Un certain nombre d’éléments doivent apparaître dans le contrat et chacune des parties est soumise à plusieurs obligations.
Pour la vendeuse :
→ informer sa patientèle de la passation et présenter son successeur ;
→ remettre son fichier patientèle en totalité ;
→ présenter son successeur à son réseau professionnel : médecins, pharmaciens, réseaux de soins, prestataires de services, etc. ;
→ remettre le droit au bail ;
→ céder le matériel du cabinet ;
→ respecter la clause de non-concurrence : clause de non-réinstallation dans un secteur géographique donné sur une période comprise entre deux et cinq ans ;
→ faire paraître une ou deux annonces dans la presse locale pour prévenir de son départ et de la cessation.
→ Pour la cessionnaire : verser le montant prévu par le contrat ; procéder au règlement des droits d’enregistrement de l’acte de cession auprès des impôts ; régler les frais de rédaction d’actes.

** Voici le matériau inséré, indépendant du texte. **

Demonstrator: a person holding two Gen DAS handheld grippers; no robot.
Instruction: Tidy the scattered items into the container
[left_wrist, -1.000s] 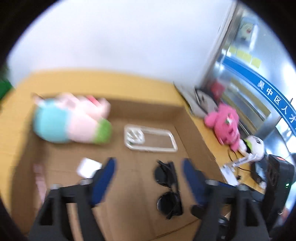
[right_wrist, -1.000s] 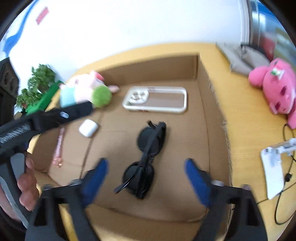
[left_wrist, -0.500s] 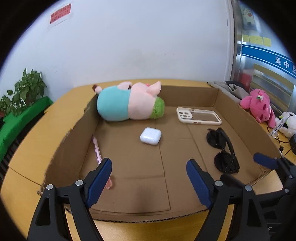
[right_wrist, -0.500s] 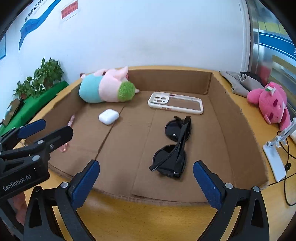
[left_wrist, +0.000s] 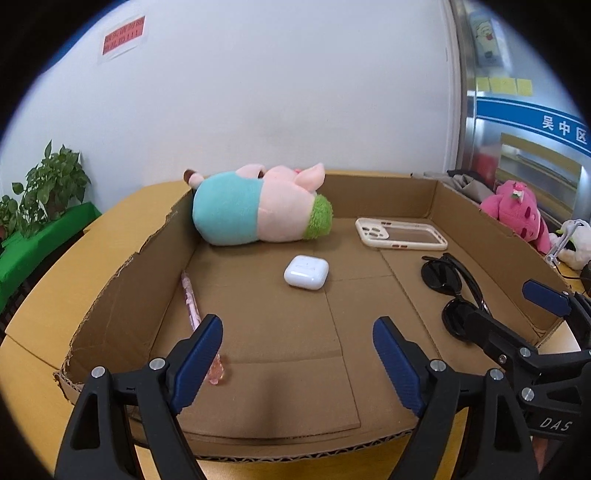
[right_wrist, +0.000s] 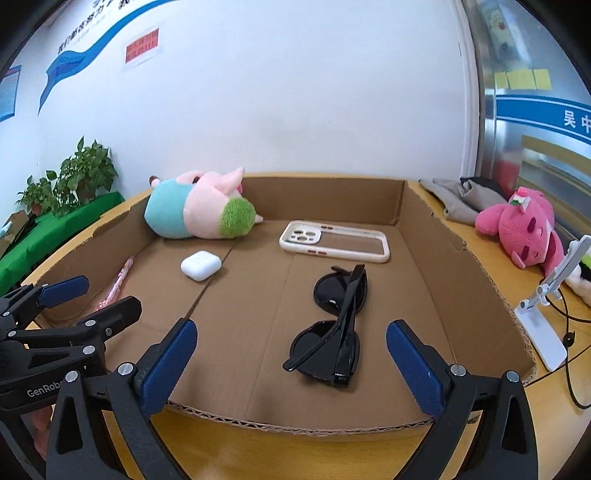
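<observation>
Left wrist: both tongs (left_wrist: 297, 334) (right_wrist: 290, 341) spread wide, empty, at cardboard box (left_wrist: 122, 280) near rim.

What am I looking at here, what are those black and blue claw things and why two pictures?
Those are two hand-held grippers, one in each of a person's hands, each carrying a wide-angle camera looking along its blue-padded fingers. One picture comes from the left gripper, the other from the right gripper. Both are open and hold nothing. Before them a shallow cardboard box sits on a yellow table. Inside lie a pig plush toy, a white earbud case, a phone case, black sunglasses and a pink pen. A pink plush toy lies outside, on the table.
</observation>
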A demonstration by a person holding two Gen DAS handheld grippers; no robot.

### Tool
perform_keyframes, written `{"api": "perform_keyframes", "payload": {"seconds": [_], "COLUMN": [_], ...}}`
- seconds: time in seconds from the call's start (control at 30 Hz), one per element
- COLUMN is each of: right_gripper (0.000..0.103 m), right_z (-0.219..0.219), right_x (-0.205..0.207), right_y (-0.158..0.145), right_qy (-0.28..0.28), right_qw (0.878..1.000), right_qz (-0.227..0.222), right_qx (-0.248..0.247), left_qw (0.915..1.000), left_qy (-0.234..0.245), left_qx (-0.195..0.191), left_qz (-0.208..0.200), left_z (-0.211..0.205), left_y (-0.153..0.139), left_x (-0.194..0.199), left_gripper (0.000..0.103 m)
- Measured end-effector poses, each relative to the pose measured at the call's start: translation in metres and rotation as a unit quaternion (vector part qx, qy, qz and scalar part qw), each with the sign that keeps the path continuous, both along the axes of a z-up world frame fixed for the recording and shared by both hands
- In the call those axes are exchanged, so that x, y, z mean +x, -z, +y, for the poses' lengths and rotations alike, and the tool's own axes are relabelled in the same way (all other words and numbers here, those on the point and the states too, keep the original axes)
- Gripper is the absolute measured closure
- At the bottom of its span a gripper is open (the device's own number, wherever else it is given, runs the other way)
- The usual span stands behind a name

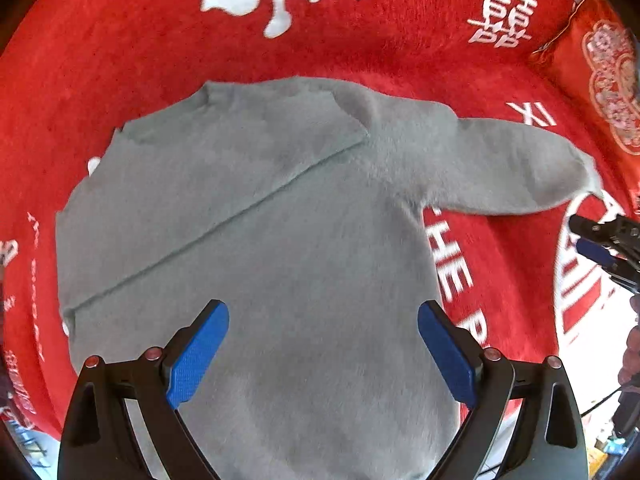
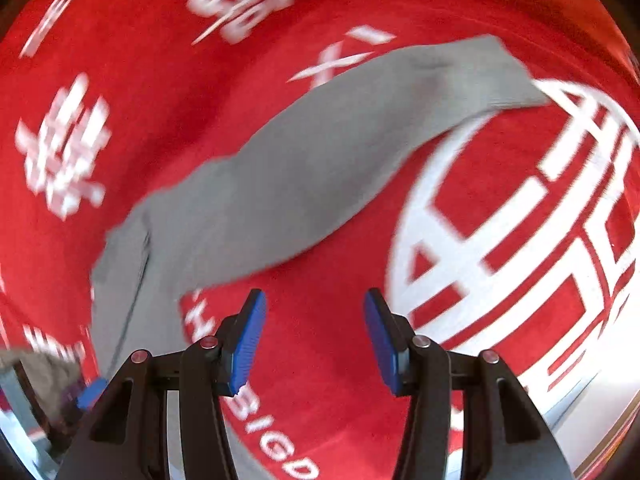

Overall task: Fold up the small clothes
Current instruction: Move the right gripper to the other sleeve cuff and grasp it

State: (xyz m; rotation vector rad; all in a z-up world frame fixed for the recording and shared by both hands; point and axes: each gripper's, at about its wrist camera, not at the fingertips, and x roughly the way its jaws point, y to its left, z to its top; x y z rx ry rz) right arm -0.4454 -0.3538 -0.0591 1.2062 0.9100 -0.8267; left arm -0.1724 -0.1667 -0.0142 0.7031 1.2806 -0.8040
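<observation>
A grey sweater (image 1: 248, 216) lies flat on the red blanket (image 1: 120, 40), and its left side looks done: that sleeve (image 1: 224, 184) is already folded in across the body, leaving a diagonal edge. Over the lower body hangs the left gripper (image 1: 323, 350), fingers spread and holding nothing. To the right, the other sleeve (image 2: 320, 152) is stretched out over the blanket, unfolded, and the right gripper (image 2: 316, 340) hovers near it with fingers apart and empty, so that sleeve and the final fold of the body seem left to do.
</observation>
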Motion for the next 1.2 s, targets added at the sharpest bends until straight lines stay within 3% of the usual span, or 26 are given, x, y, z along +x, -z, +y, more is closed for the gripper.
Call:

Pour gérer les questions délicates liées à la cession du cabinet, par exemple pour estimer la valeur de la patientèle ou transmettre les contrats, il est toujours possible de faire appel à un spécialiste du droit. Ce dernier peut ainsi veiller à éviter les litiges futurs, notamment en faisant en sorte que le contrat signé corresponde bien aux attentes de chacune des parties.
Une fois la cession réalisée, plusieurs démarches doivent être entreprises. Tout d’abord, l’information à l’administration fiscale par le cédant. En effet, l’article 202 du Code général des impôts prévoit que les contribuables doivent, dans un délai de soixante jours, aviser l’administration de la cessation et lui faire connaître la date à laquelle elle a été ou sera effective, ainsi que, s’il y a lieu, les nom, prénom et adresse du successeur.
Il est également impératif d’enregistrer le contrat auprès du service des impôts du lieu du fonds libéral cédé. L’imprimé Cerfa n° 2672 est disponible à cet effet. L’enregistrement doit être effectué dans un délai de trente jours à compter de la date de la signature du contrat de cession. Les formalités et frais liés à l’enregistrement sont à la charge de la cessionnaire.
Conformément à l’article L 4113-9 du Code de la santé publique, le contrat de cession est transmis par les deux parties au Conseil départemental de l’ordre des infirmiers du tableau auquel elles sont inscrites et ce, dans un délai d’un mois à compter de la signature.
Une fois d’accord, cédant et cessionnaire ont la possibilité de conclure une promesse de cession. Cette dernière doit indiquer :
• l’identité des deux parties impliquées ;
• le prix de la patientèle incluant celui du matériel ;
• la date de la signature définitive de la cession ;
• les modalités de règlement ;
• le montant de l’indemnité en cas de désistement de l’une ou de l’autre des parties.